What is expected »
Please repeat every line below exactly, from the first to the last.

Supplied information »
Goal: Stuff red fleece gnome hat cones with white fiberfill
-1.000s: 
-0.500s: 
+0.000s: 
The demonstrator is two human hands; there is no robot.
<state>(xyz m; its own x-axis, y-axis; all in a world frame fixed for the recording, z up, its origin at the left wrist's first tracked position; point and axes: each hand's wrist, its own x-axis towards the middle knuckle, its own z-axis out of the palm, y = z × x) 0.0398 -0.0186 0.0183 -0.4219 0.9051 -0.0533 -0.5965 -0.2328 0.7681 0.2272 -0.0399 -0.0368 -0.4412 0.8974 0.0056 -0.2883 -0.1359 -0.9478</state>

Exercise output »
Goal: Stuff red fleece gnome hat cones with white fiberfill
-1.000s: 
-0.500s: 
+0.000s: 
The demonstrator is two human hands; there is no robot.
<state>(xyz m; its own x-axis, y-axis; all in a world frame fixed for the recording, z up, its origin at the left wrist's first tracked position; point and axes: each hand's wrist, its own x-axis towards the middle knuckle, its own z-axis out of the palm, y = z × x) 0.0398 -0.0186 0.0183 -0.4219 0.9051 -0.0533 -0.5965 -0.2328 0.7681 0.2272 -0.0399 -0.0368 -0.4412 0.8974 0.0056 -0.2883 -0.1359 -0.9478</state>

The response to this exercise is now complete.